Ему показалось, что слух уловил какой-то отдаленный невнятный шорох, но в целом дом хранил молчание. Полковник стал неторопливо подниматься вверх по лестнице. Площадка, которой она заканчивалась, была довольно-таки тесной и не имела окон. По правую руку располагалась тяжелая дубовая дверь, а слева на небольшом выступе стояла грязная литровая банка, наполовину наполненная смятыми окурками. Гуров постучал в дубовую дверь и, как и прежде, не получив ответа, толкнул ее от себя.
– Я хотел бы видеть Павла Савельева, – возвестил он, обращаясь в пустоту захламленной общей кухни с прикрытым замызганной клеенкой столом в центре. – Полковник Гуров. Уголовный розыск.
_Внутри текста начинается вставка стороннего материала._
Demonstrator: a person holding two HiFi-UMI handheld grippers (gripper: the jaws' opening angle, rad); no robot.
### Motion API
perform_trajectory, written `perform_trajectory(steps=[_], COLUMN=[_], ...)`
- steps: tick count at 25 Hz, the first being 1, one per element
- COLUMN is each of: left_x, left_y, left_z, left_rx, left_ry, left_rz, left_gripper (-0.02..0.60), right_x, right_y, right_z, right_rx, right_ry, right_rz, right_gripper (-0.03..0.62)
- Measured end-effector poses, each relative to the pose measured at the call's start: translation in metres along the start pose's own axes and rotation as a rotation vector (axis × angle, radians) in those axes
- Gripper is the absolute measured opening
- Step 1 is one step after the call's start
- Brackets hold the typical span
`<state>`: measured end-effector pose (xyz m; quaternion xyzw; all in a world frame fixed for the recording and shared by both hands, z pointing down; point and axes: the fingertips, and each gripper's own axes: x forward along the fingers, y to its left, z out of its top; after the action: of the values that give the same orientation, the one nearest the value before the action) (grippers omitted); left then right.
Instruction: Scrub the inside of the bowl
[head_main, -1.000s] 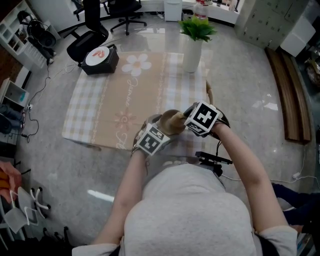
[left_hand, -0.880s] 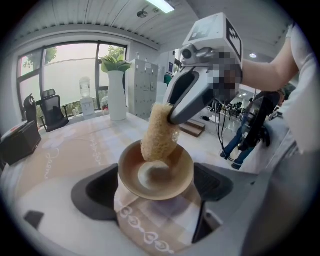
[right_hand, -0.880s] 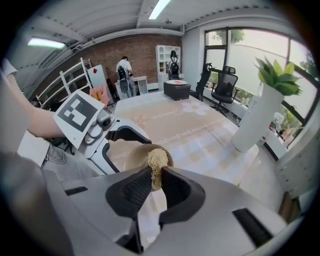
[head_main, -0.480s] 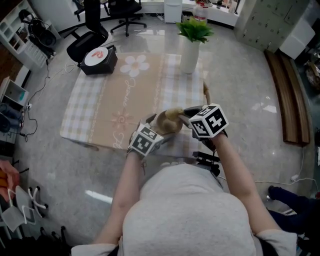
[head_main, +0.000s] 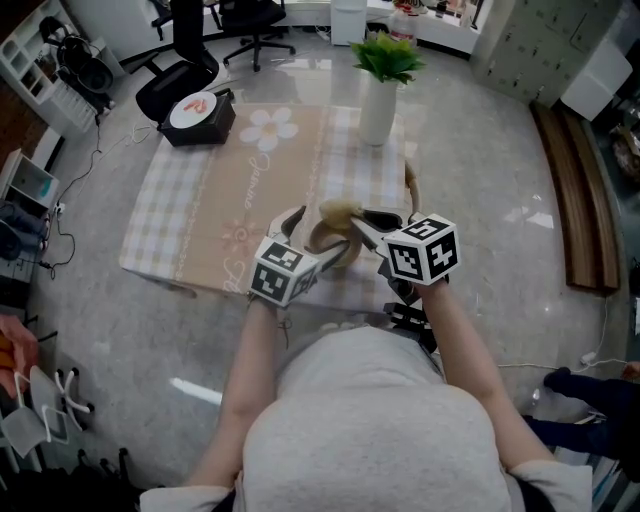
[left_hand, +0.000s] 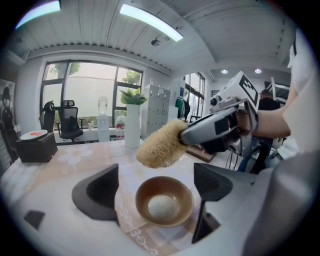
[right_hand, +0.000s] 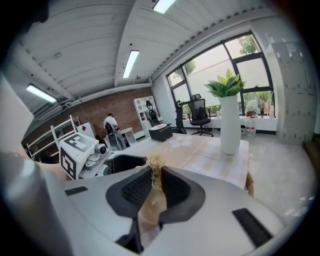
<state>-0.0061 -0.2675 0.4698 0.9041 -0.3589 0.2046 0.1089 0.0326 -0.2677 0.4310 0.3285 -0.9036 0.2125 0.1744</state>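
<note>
A small brown bowl (left_hand: 164, 202) with a pale patch in its bottom stands on the tablecloth, between the spread jaws of my left gripper (left_hand: 156, 175). Neither jaw touches it, and the gripper is open. In the head view the bowl (head_main: 320, 242) shows near the table's front edge, partly hidden by the left gripper (head_main: 314, 238). My right gripper (head_main: 362, 220) is shut on a tan, fibrous loofah scrubber (left_hand: 161, 145). The scrubber hangs above the bowl's far rim without touching it. In the right gripper view, the scrubber's fibres (right_hand: 156, 167) stick out between the closed jaws.
A checked beige tablecloth (head_main: 240, 190) covers the table. A tall white vase with a green plant (head_main: 378, 105) stands at the far right. A black box with a white disc on top (head_main: 200, 115) sits at the far left corner. Office chairs stand beyond the table.
The right gripper has drawn the scrubber up and away from the bowl. The left gripper has shifted left, and its jaws now stand apart around the bowl.
</note>
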Motion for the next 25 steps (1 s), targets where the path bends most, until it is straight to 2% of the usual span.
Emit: perform_trajectory(steps=[8,12,14,21,25], left_x=[-0.009,-0.017,-0.021,-0.040,-0.045], left_y=[-0.002,-0.003,-0.003,0.015,0.019], left_z=[0.033,0.050,0.060,0.087,0.092], left_rx=[0.029,0.054,0.073,0.067,0.081], left_ry=[-0.088,-0.134,-0.164,-0.301,-0.347], left_rz=[0.035,0.055,0.070,0.186,0.214], left_gripper=[0.443,0.442,0.422,0.054,0.012], right_x=[-0.013,-0.020,-0.023,-0.026,-0.025], right_y=[-0.003,0.001,0.004,0.006,0.009], right_z=[0.029,0.044,0.049,0.061,0.064], right_rx=[0.064,0.037,0.011,-0.044,-0.073], right_ry=[-0.182,-0.279,-0.317,-0.390,-0.408], right_rz=[-0.003,-0.023,-0.035,-0.071,-0.077], right_gripper=[0.060,0.058,0.058,0.058,0.058])
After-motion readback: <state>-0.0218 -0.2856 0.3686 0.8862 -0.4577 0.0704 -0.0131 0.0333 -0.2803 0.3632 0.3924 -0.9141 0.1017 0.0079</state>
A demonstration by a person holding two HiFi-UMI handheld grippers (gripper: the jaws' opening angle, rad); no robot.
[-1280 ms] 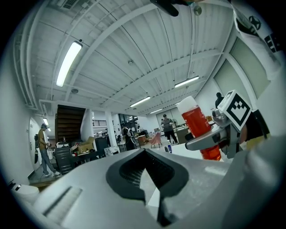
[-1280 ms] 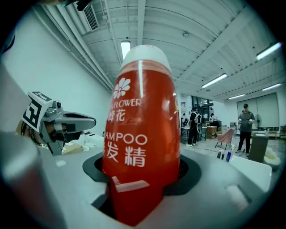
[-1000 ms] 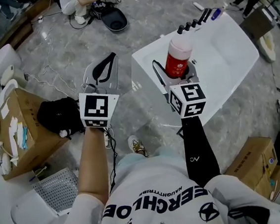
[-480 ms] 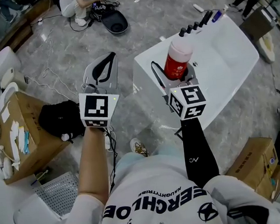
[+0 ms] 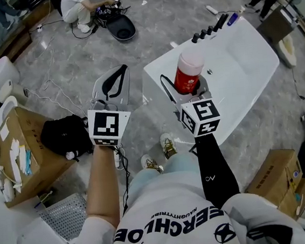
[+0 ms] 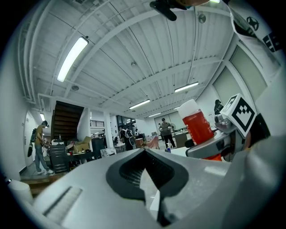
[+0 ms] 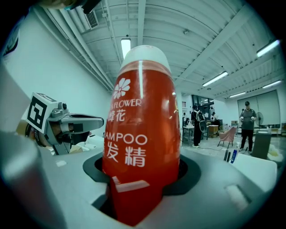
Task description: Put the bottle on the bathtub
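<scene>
Over the glossy bathtub [image 5: 246,63], right tongs [image 5: 189,90] grip a tapered red bottle [image 5: 187,73].

Our right gripper [image 7: 136,192] held the red shampoo bottle [image 7: 140,134] upright between its jaws, white cap [image 7: 142,56] on top; our left gripper [image 7: 67,123] sat to its left.

Reaching forward with both arms; pinching grey marker-cubed left gripper [image 5: 119,71] closed on nothing; clamping matching right gripper [image 5: 188,88] round red, white-capped bottle [image 5: 188,66].
</scene>
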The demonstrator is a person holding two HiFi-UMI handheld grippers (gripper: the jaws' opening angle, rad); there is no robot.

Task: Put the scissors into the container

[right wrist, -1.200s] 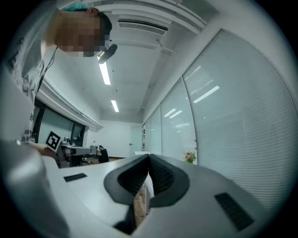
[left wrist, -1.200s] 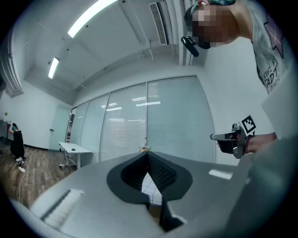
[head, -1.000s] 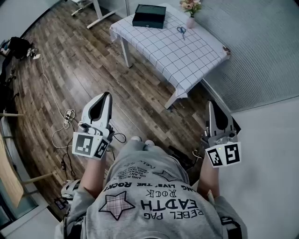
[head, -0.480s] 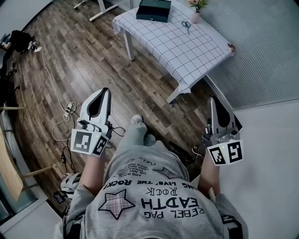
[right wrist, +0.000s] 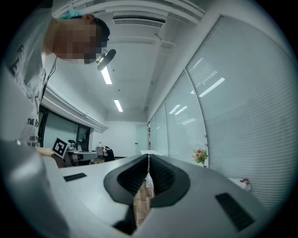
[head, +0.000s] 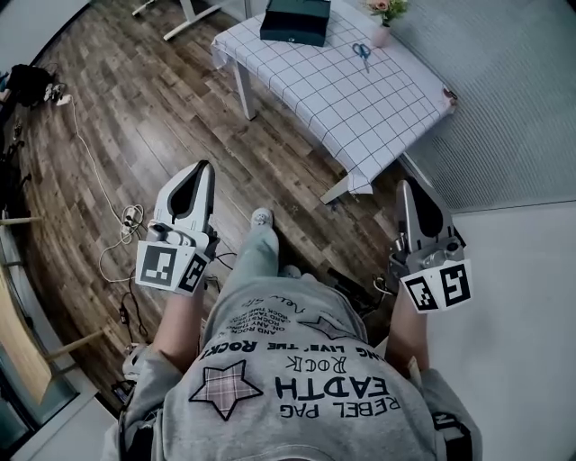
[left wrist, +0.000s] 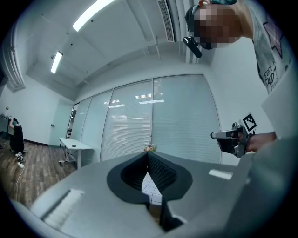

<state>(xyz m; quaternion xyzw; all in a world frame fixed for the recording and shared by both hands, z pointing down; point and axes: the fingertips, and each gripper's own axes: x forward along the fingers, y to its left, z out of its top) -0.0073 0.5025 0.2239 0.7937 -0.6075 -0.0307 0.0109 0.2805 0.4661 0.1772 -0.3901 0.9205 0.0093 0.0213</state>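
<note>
Wood floor, w/ a grid-cloth worktop (head: 360, 99) ahead; both claws are well short of it. Left claw (head: 203, 167) and right claw (head: 408, 185) are closed tip to tip w/ nothing in either, so one must open before any grab. Risks: scissors (head: 362, 53) lie flat on the cloth, so a low pinch could snag fabric or shove them, and the flower vase (head: 382, 31) just beside could get knocked. Scissors look small, thin, bluish handles (too tiny for more), near the far edge, apart from the dark container (head: 296, 22) at the far-left edge.
</note>
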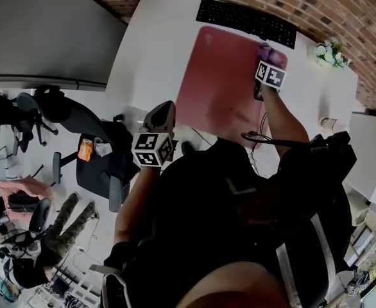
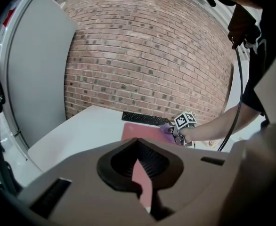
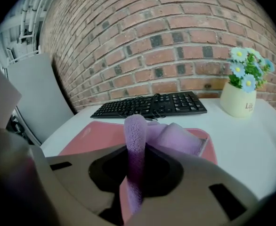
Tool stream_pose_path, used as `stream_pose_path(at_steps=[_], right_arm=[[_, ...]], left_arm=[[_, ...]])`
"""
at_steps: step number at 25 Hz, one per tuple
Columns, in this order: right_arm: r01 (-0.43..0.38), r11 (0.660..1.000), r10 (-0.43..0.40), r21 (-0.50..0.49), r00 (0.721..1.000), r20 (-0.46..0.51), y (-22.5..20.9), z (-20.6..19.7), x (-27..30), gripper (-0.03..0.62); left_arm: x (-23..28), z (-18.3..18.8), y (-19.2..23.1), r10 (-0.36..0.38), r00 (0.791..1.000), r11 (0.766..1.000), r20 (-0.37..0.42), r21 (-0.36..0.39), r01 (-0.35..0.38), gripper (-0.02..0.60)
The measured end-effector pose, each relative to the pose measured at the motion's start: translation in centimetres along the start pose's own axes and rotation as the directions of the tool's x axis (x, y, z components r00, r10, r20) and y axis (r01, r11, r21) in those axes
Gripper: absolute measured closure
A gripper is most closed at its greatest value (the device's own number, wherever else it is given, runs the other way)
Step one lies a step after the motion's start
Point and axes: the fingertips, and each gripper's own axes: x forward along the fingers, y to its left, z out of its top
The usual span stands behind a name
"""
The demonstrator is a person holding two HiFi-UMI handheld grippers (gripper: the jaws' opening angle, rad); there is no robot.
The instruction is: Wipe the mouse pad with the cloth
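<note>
Right jaws on fuzzy lilac cloth [image 3: 136,145]

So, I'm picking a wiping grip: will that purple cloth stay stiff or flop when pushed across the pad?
Probably floppy: the cloth folds over where the right hand-held gripper pinches it. Its fuzzy pile likely drags on the mouse pad rather than sliding, so it may bunch.

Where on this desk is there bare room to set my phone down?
Widest bare patch: white desk left of the pink mouse pad and black keyboard. A narrower strip runs between pad and cream flower pot. Crowded: the pad's far right corner, where the right gripper holds the purple cloth.
</note>
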Motion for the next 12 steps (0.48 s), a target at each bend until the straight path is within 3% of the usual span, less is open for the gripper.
stream_pose_path(at_steps=[12], right_arm=[[-0.114, 0.992, 0.112, -0.049, 0.993, -0.030, 7.0, 0.1, 2.5, 0.534]], left_arm=[[-3.1, -0.9, 2.1, 0.098, 0.995, 0.994, 0.017, -0.046, -0.097, 0.578]])
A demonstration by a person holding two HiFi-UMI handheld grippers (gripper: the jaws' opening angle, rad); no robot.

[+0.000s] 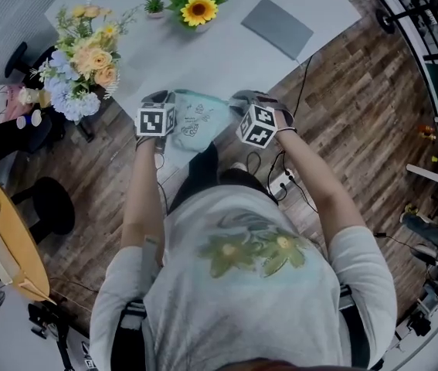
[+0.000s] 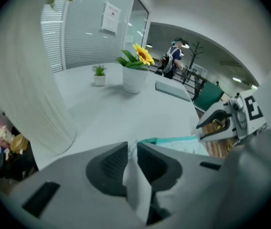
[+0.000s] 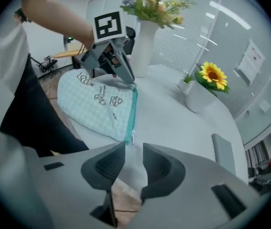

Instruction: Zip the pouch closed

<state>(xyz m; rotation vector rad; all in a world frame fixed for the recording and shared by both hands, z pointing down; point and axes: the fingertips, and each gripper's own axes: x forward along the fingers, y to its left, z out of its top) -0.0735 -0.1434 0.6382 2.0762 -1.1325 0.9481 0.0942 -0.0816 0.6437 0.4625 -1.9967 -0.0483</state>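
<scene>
Left: a vase of flowers (image 1: 79, 52) stands at the left corner of the table (image 1: 226, 60), near the left gripper (image 2: 132, 151). That gripper's jaws are pressed together on a pale strip at the left end of the pouch (image 1: 195, 118).

Centre: the pale green checked pouch lies at the table's near edge, partly reaching over it toward the person. Its teal zip (image 3: 134, 109) runs along the far side. Beyond it the tabletop is bare as far as a small plant (image 1: 154, 6) and a sunflower pot (image 1: 198, 10) by the far edge.

Right: the right gripper (image 3: 134, 147) has its jaws slightly spread with nothing between them. The zip pull (image 3: 132, 137) lies just ahead of the tips. A grey pad (image 1: 276, 27) lies far right, well apart from both grippers; wooden floor (image 1: 350, 122) borders the table's right edge.
</scene>
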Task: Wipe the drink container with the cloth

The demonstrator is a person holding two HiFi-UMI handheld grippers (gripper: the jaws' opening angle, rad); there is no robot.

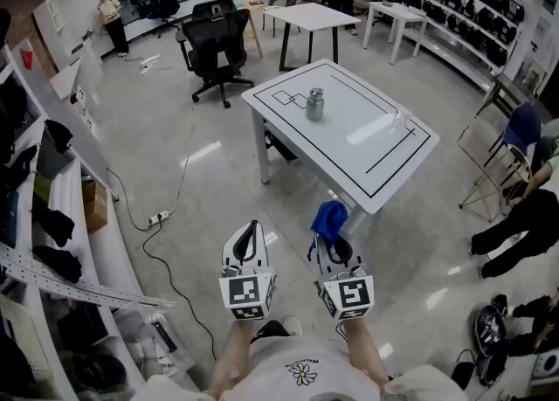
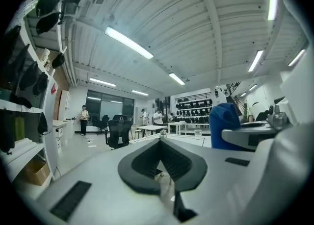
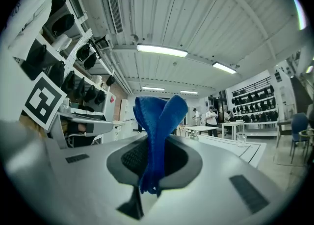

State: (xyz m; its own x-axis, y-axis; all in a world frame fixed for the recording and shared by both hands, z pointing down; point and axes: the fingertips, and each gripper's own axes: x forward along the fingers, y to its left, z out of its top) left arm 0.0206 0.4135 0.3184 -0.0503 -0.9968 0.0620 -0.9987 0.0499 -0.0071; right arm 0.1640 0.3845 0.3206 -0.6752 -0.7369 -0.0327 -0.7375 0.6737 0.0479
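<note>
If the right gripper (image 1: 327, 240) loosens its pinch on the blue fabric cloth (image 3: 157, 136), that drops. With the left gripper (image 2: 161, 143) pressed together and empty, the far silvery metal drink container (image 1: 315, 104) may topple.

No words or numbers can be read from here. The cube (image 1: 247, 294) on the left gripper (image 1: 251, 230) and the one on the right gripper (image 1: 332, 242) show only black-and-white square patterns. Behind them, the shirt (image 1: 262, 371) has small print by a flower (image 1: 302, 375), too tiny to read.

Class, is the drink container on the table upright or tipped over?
Upright: the drink container stands on its base on the table, cap up.
</note>
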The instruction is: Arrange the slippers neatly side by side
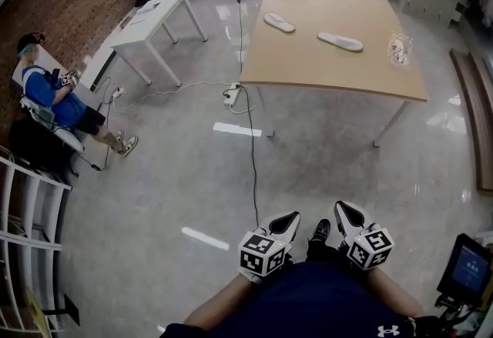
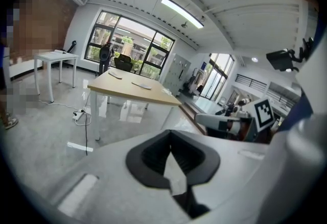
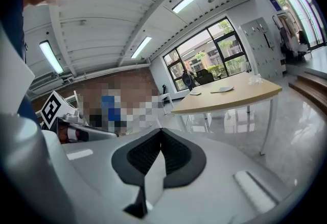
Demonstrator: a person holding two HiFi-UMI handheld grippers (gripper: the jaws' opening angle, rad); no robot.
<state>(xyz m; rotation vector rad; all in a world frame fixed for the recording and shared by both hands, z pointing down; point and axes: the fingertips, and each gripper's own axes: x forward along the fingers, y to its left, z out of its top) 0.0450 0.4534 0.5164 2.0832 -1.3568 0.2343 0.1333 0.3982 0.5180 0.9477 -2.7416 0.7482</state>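
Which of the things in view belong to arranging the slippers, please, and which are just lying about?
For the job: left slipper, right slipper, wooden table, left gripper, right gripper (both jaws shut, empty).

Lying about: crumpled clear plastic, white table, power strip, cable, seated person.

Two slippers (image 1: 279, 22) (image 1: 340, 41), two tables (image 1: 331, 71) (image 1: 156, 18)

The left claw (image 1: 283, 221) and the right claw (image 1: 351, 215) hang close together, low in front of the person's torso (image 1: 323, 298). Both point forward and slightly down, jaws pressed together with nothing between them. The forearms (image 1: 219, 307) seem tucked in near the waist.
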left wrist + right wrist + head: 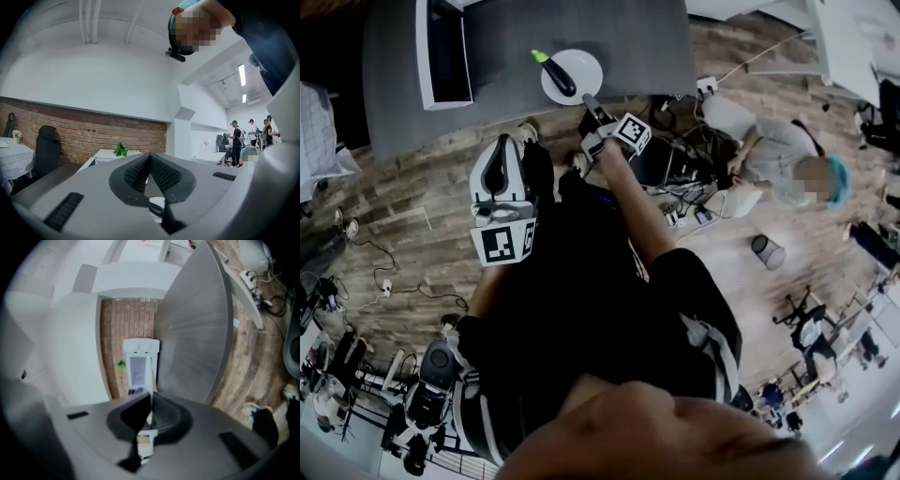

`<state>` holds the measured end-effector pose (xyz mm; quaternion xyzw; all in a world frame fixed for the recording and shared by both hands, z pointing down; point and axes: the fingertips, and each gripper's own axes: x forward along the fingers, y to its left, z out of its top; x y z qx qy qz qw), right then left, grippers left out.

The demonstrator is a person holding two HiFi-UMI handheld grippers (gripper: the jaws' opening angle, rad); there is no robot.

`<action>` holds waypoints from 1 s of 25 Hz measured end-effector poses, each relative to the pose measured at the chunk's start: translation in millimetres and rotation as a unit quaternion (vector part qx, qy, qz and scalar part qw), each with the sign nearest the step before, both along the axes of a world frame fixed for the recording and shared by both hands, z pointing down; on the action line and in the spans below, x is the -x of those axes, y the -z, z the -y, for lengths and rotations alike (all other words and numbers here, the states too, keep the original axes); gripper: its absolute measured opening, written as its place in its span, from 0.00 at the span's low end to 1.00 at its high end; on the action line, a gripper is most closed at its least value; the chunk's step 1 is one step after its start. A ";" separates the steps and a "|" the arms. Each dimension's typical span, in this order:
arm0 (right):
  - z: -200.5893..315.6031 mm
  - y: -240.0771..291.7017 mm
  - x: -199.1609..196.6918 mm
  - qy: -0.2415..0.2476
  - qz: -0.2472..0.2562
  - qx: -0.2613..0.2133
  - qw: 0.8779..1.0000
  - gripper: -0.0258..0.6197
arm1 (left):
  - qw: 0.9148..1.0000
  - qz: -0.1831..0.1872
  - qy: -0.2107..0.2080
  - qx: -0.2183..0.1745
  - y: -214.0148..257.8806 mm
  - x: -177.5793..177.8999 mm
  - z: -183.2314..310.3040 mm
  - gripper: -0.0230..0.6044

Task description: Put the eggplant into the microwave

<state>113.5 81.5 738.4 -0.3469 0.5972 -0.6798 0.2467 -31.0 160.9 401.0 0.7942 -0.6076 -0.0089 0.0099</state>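
Where a round plate (587,67) sits, oblong eggplant (561,77) lies, seemingly glossy.

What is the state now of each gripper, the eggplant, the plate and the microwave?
left gripper: jaws together, holding nothing.
right gripper: jaws together, holding nothing.
eggplant: lying on the plate, not held, outside the microwave.
plate: on the grey table, carrying the eggplant.
microwave: standing on the table; whether its door is open or shut cannot be told.
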 end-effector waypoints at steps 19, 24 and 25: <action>37.9 53.4 65.0 0.004 0.009 -0.018 1.000 0.10 | 1.000 -0.017 -0.007 0.010 -1.0 68.3 71.9 0.09; 52.9 62.2 81.9 -0.003 0.013 -0.017 1.000 0.10 | 1.000 0.000 -0.022 -0.004 4.3 83.1 94.1 0.09; 55.1 63.3 86.1 -0.003 0.012 -0.019 1.000 0.10 | 1.000 -0.001 -0.027 -0.004 5.2 86.5 97.6 0.09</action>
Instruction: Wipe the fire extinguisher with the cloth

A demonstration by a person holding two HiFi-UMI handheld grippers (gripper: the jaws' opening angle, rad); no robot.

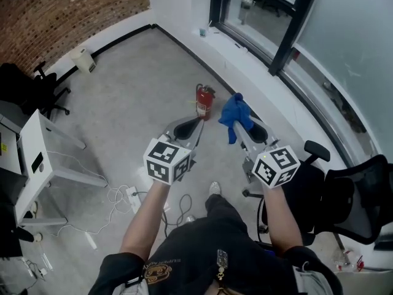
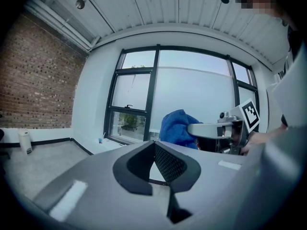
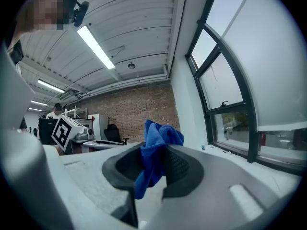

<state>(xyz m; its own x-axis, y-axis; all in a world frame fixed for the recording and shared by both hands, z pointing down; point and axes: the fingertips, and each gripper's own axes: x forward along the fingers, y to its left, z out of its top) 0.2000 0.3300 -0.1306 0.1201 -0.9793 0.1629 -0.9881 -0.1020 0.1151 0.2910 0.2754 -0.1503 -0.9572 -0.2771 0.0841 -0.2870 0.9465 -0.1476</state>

В грязную ржавую раковину из плохо закрытого крана капала вода. Рядом возвышалась гора немытой посуды. Переполненное мусорное ведро, большую часть которого занимали пустые бутылки из-под дешевой водки. На залапанном пальцами окне, которое, судя по всему, никто и не думал мыть с позапрошлого года, не было штор, однако рассмотреть через него двор не представлялось возможным. В глубину квартиры из кухни уходил длинный неосвещенный коридор. На всякий случай Гуров расстегнул пальто, обеспечивая себе быстрый доступ к висевшему в наплечной кобуре «штайру», и шагнул в коридор. Три двери уходили в трех разных направлениях. Направо, налево и одна прямо в дальнем конце коридора. Полковник остановился, привыкая к окутавшему его полумраку.
– Павел!
Теперь уже совершенно точно в правой от Гурова комнате обозначился какой-то звук. Тихая возня, затем предательский скрип половицы и... вроде как шепот? Или показалось. Гуров на секунду пожалел, что сразу известил о своей причастности к уголовному розыску.
– Павел! – еще раз позвал он и, не получив ответного отклика, уже без лишних колебаний ударил ногой в дверь комнаты направо.
Практически сразу, едва та распахнулась, в Гурова полетела бутылка. Полковник отклонился, и она врезалась в стену за его спиной. Не разбилась, а с глухим стуком приземлилась на старенькую истертую ковровую дорожку. В дверном проеме мелькнула невысокая коренастая фигура, рыбкой нырнувшая вправо, после чего кто-то громко и витиевато выматерился.